Potential Hamad jurors' concerns focused on danger to innocents
Despite the impression one might get from reading the politically charged commentary on the internet about the Nasser Hamad aggravated murder case, potential jurors questioned about it over the past five days had more practical concerns.
Many of the 173 people called for jury duty in Trumbull County Common Pleas Court were asked what they knew about the Feb. 25 shootings in Howland to determine whether they had already formed an opinion about Hamad’s guilt or innocence.

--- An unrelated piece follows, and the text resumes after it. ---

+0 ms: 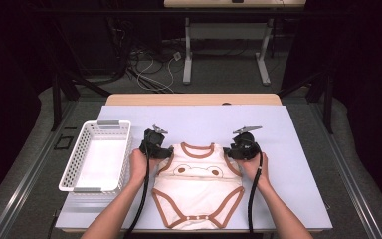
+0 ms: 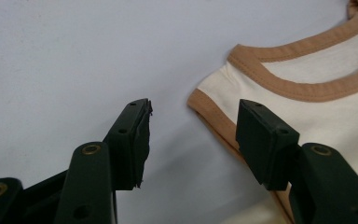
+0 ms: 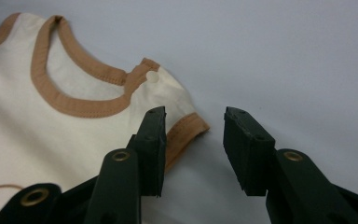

When asked what they remembered about the news coverage they received about the conflict that left two young men dead and three other people wounded, two expressed the same thought: The gunshots fired that day could have hurt innocent people.
“It was disturbing because I or someone I know could have been on that highway,” one potential juror said. He remembered hearing that some of the gunshots Hamad is accused of firing apparently traveled in the direction of the busy state Route 46 commercial district in front of Hamad’s house.
That same potential juror said he doesn’t watch or read the news a lot, but said: “It would be hard to live here and not have heard something about” the shootings.
Another potential juror also remembered hearing shots had been fired toward Route 46.
“I thought that was pretty reckless,” the man said.
In both cases, the men said if they were selected for the jury, they would set aside that or any other information they had heard before the trial and would decide Hamad’s guilt or innocence based only on the evidence they would hear at the trial.
They were not excluded from being among the final 12 jurors and four alternates.
During parts of two days of jury selection, a Vindicator reporter did not hear any juror mention any debate about whether Hamad had a right to defend himself, which has been a hot-button topic on internet blogs.
Hamad, 48, is charged with killing Joshua Haber, 19, and Josh Williams, 20, and injuring Bryce Hendrickson, 20, John Shively, 17, and April Trent-Vokes, 42.